Für mich selbst da zu sein und das anzunehmen, was ist, für ein anderes Wesen da zu sein und das, was ist, radikal anzunehmen. Seitdem bin ich GFK gefolgt, oder GFK ist mir gefolgt, aber es ist definitiv Teil meines Lebens geworden. Es wurde zur Grundlage meiner beruflichen und auch meiner privaten Aktivitäten.
Als alleinerziehende Mutter konnte ich meine Tochter hoffentlich gesund erziehen, was für mich bedeutet, dass sie im Einklang mit Körper, Herz, Geist und Seele lebt. Ich bin der Ansicht, dass gesellschaftliche Veränderungen bei mir selbst beginnen, bei meiner eigenen Integrität und meinem inneren Frieden. Ich treffe gerne Menschen sowohl im Einzelgespräch als auch in kleinen Gruppen.
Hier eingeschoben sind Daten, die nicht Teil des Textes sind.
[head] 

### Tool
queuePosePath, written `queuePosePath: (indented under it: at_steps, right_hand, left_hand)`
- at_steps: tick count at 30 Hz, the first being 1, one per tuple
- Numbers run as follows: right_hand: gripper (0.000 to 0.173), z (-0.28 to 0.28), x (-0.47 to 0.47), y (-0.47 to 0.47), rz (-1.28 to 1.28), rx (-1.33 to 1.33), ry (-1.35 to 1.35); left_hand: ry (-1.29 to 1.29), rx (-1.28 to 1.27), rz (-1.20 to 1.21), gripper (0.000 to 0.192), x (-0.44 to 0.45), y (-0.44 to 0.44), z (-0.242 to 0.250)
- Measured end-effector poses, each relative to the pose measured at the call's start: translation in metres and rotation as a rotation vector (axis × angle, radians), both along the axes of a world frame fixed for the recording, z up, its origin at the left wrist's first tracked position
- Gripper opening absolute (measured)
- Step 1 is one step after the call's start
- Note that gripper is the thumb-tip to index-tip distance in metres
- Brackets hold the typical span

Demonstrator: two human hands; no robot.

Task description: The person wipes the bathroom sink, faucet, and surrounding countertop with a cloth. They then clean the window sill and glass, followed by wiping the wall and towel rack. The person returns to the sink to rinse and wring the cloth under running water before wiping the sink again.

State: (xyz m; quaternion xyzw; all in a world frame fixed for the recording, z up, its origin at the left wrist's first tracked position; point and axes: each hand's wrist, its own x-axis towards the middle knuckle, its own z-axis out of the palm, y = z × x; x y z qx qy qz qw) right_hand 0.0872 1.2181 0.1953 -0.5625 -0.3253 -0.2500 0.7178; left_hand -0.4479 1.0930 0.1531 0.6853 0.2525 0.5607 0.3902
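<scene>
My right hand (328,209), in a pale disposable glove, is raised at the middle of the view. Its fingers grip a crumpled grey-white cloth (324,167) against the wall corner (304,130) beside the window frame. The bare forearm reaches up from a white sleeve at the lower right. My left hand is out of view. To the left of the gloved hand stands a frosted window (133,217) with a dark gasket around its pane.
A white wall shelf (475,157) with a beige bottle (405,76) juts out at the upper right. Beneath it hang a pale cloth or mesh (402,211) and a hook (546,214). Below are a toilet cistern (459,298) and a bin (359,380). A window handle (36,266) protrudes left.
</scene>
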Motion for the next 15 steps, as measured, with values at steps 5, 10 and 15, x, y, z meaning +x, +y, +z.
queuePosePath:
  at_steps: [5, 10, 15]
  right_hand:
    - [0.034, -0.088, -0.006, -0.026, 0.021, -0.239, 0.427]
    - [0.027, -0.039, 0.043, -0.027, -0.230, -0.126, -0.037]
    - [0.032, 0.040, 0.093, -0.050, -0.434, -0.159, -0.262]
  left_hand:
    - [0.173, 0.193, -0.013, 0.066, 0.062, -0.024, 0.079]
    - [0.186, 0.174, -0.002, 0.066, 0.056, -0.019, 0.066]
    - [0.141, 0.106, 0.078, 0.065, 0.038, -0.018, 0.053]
Themen, die in diesen Besprechungen häufig zur Sprache kommen:
- Verbindung mit einem Partner
- Verbindung zu einem Kind
- Zusammenhang mit einer Krankheit
- Verbindung mit Feierlichkeit und Dankbarkeit oder anders ausgedrückt: Sei dir bewusst, was du hast
- Verbindung mit Trauer und Verbindung mit Intimität und Sexualität
Ich bin sehr neugierig darauf, was wir gemeinsam tun können, um ein freudvolles Leben zu gestalten, eine befriedigende, erfüllende Verbindung im Inneren und im Äußeren zu schaffen, und wie wir neugierig und geduldig bleiben können.